When writing content, not because you write correct grammar, audience will easily digest it. Other factors rather than grammar contributes to readable capacity too. Some of them named length and complication of sentences. To quantify the factors is a bit of tricky. It is hence readability score comes to spotlight.
- What is readability score?
So what is readability score? It is number telling you how easy/hard for someone to read a particular writing. If the score is high, people likely find it easy to understand your sentences. Reversely, people still understand but takes time to digest complex words and sentences.
2. Readability in English language
Research of readability score is well developed in english language.

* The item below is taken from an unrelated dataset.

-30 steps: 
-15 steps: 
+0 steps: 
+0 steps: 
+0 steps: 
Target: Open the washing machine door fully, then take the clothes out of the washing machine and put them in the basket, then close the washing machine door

Some of formula includes: Flesch Reading Ease,Flesch-Kincaid Grade Level, Gunning Fog Index etc (check here for more detail of formula). Their formula differs each other but share some common input such as: Number of words, number of sentence, complex words, polly-syllable words. However, when the input might not be compatible for other languages. Some of research focuses on developing formula for local language but as I know little is well recognized. In this article I will walk you through e some papers developing this score in local language. I also implement a package in python named "ReadabilityLola" for using in python. Check out my repo for more detail.
3. Malaysian language
Nur Amalina Mohamad Hazawawi, Mohd Hafiz Zakaria and Syariffanor Hisham develop SPIKE (Sistem Penilaian Kebolehbacaan Bahasa Melayu) score to measure readabilty of Bahasa. They claimed that “Several articles from Malay newspaper and education magazines were sampled, then analysed to match the suggested level of reader competencies from the highest to the lowest readability level. Results show that SPIKE can benefit general public particularly people with reading difficulties including dyslexics in measuring their reading competencies and to check whether a reading material is suited for their age.”
They proposed a formula measuring reading proficiency in Malay text:
Yi = a + b*ni + c*(di+ ki)
i : sample in case study
ni: 300/S. Number of words in sentences. S is number of sentence in 300 words. In the implementation, I modify ni as number of sentence/Number of total words.
di: Number of syllables. In the implementation, I modify di = 300* number of syllables/number of words
ki: potential difficult words including Kata Ganda,Diftong, Kata Pinjaman and Kekeliruan huruf. Specifically ki = (Kata Ganda+Diftong+Kata Pinjaman+Kekeliruan Huruf)*5. In the implementation I modify ki = 300*(Kata Ganda+Diftong+Kata Pinjaman+Kekeliruan Huruf)*5/Number of words
a = -13.988, b = 0.3793, c = 0.0207
The output will be approximate as the education grade level to absorb the text.
4. Hindi language
Manjira Sinha, Sakshi Sharma, Tirthankar Dasgupta and Anupam Basu (2012) develop several model to represent readability score in Bangla and Hindi. Some of features considered are: average sentence length, average word length, average number of syllables per word, number of poly-syllabic word per 30 sentences etc. They claimed that "Sixteen Hindi and sixteen Bangla texts are selected for the experiment (11 texts) and validation (5 texts) purpose. They cover a broad range of documents types starting from new paper article, short stories, interviews, and blogs to philosophical articles. So we can generalize the model for a variety of text types. Excerpts of length varying from 400 to 1000 words are chosen randomly from the texts to examine the parameters responsible for text readability in case of short as well as long documents. The texts are numbered from 1 to 16 arbitrarily and henceforth will be referred by the text number only."
After analyzing the result of 6 models per each language, they conclude the 2 most effective models for Hindi as:
-2.34+2.14*A WL+0.01*PSW (1)
0.211+1.37*A WL+.005*JUK (2)
AWL: average word length
PSW: Poly-syllabic words are the words whose count of syllable exceeds 2.
JUK: jukta-akshar or consonant-conjunct is consonants occuring together in clusters.
The 2nd model performs a bit better than the (1) one. However, due to the difficulty of calculating JUK, my package implements the (1) formula instead of.
The paper selects text ranging from 400 to 1000 words. So I modify the formula of PSW to adapt. In case content has more than 1000 words, PSW will be 1000*Number of poly-syllabic words/number of words. If content has less than 4000 words, PSW will be 400* number of poly-syllabic words/number of words. Else, PSW remains as number of poly-syllabic words/number of words.
5. Code & package
Regarding to implementation formula, I have implemented package and indexed in Pypi named ReadabilityLola. You can pip install ReadabilityLola as any python package. Check out my code in repo. In the future, I might implement score for more local languages if I find any.